• Exercise objective: Which lines of the entries below contain the string "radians"? Copy each one.

◆ ◆ ◆ ◆ ◆

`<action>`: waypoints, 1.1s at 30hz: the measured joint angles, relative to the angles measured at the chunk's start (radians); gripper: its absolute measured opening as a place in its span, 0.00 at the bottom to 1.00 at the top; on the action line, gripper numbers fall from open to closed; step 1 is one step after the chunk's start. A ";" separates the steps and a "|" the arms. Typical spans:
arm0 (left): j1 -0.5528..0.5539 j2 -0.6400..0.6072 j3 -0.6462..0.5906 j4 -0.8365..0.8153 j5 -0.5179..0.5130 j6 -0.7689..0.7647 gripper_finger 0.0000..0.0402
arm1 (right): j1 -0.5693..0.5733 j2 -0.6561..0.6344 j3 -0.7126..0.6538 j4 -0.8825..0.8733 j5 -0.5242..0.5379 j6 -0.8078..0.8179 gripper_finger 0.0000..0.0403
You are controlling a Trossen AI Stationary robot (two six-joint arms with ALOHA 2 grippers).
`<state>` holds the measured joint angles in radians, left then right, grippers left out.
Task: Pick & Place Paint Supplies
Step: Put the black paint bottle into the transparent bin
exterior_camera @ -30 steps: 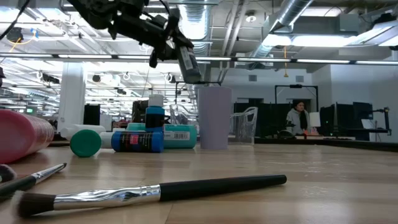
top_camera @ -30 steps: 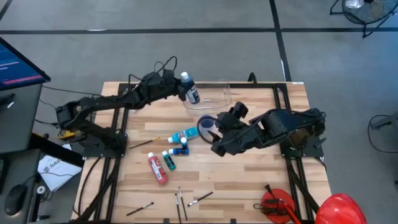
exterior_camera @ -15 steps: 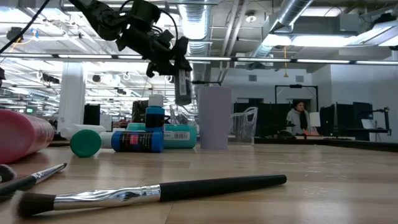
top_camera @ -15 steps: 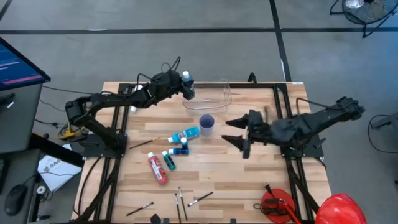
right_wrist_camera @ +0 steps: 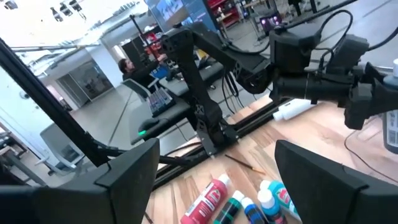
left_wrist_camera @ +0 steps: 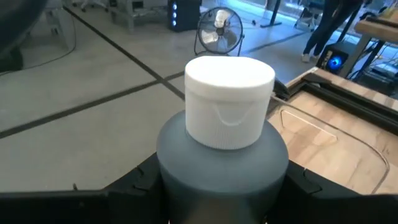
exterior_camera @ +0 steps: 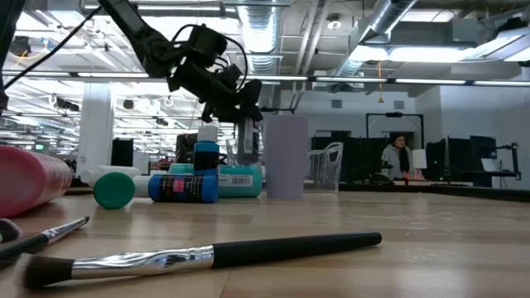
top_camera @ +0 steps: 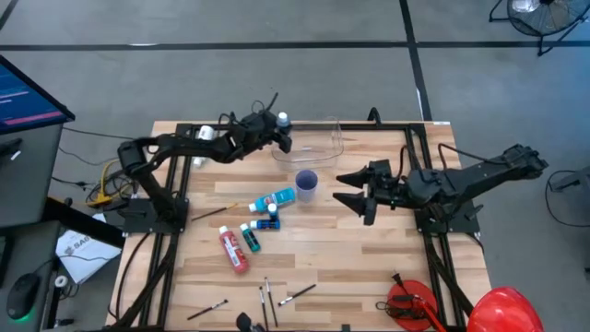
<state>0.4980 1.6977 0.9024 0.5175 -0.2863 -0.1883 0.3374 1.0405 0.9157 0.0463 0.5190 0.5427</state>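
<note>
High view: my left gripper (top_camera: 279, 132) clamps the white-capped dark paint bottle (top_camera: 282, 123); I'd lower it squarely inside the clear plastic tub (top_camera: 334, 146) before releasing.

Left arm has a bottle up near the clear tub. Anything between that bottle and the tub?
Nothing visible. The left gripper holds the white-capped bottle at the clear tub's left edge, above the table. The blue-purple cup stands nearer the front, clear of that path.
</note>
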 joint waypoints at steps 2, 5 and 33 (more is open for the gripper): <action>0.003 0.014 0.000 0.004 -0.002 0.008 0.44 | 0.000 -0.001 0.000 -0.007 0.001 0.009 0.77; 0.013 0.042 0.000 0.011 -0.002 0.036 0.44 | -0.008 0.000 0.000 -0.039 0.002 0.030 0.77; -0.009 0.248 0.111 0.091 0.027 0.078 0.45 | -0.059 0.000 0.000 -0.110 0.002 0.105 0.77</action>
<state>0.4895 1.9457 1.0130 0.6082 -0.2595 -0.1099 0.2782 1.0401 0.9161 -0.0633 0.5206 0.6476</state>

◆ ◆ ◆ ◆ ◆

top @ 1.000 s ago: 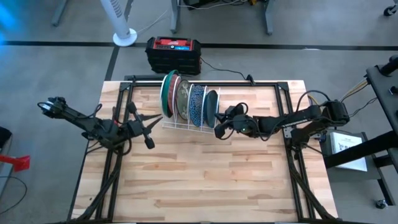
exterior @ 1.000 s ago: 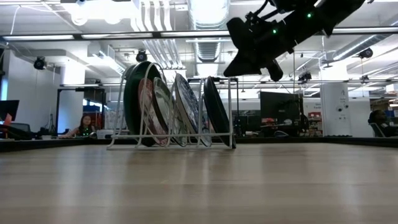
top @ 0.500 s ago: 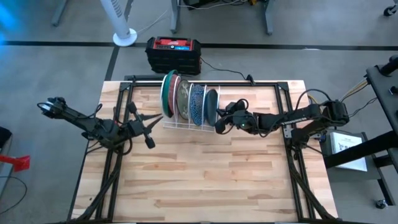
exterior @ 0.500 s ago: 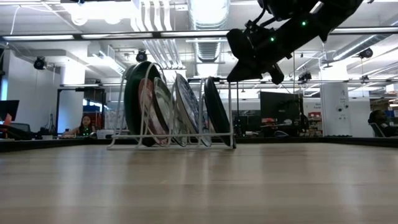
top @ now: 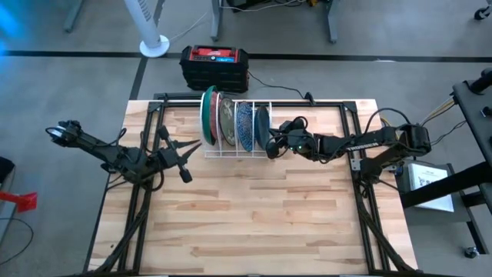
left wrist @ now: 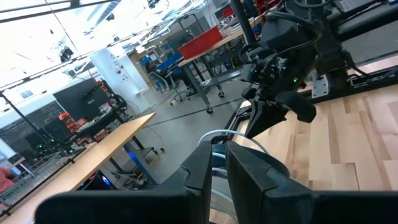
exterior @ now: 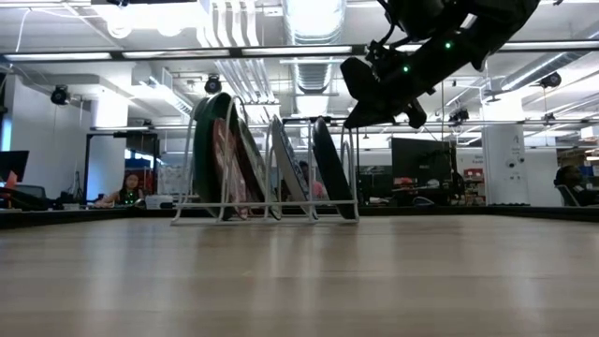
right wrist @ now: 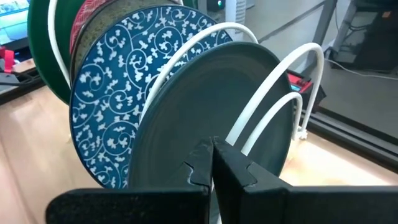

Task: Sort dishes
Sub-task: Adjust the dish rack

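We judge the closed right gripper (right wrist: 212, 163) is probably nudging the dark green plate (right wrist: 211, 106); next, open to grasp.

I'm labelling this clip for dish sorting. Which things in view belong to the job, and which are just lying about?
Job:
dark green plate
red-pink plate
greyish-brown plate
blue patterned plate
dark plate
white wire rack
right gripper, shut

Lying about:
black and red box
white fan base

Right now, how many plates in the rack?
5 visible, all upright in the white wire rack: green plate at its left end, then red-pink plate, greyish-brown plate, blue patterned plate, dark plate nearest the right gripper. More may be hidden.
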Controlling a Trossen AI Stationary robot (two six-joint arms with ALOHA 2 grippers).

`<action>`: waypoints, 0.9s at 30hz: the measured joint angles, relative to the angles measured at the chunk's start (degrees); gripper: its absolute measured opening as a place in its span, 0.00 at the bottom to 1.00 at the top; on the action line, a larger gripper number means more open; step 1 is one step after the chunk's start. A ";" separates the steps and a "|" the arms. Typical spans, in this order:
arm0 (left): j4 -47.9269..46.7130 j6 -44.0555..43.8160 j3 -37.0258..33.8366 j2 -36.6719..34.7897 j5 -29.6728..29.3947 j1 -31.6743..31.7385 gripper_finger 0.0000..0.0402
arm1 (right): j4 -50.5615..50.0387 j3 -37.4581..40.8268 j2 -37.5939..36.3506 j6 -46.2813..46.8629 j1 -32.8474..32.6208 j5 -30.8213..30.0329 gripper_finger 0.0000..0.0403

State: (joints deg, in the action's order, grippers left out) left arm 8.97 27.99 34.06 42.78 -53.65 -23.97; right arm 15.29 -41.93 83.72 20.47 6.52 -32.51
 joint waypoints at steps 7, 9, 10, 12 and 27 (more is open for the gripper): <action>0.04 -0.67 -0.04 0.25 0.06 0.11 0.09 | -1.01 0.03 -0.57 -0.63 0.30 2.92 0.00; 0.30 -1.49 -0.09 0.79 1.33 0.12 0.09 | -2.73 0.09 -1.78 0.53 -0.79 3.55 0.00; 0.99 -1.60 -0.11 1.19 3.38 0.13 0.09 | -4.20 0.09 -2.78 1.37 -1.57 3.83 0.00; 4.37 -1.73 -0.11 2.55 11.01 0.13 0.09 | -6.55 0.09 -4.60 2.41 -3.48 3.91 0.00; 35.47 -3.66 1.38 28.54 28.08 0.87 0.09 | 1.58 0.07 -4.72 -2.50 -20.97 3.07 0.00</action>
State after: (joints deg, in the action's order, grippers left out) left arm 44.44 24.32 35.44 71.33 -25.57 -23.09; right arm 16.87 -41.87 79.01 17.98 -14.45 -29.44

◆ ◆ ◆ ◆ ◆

• Problem solution:
`<action>`: waypoints, 1.1s at 30hz: the measured joint angles, relative to the angles measured at the chunk's start (radians); gripper: its absolute measured opening as a place in its span, 0.00 at the bottom to 1.00 at the top; on the action line, gripper numbers fall from open to closed; step 1 is one step after the chunk's start. A ";" separates the steps and a "|" the arms. Typical spans:
`<state>` holds the measured joint angles in radians, left then right, grippers left out.

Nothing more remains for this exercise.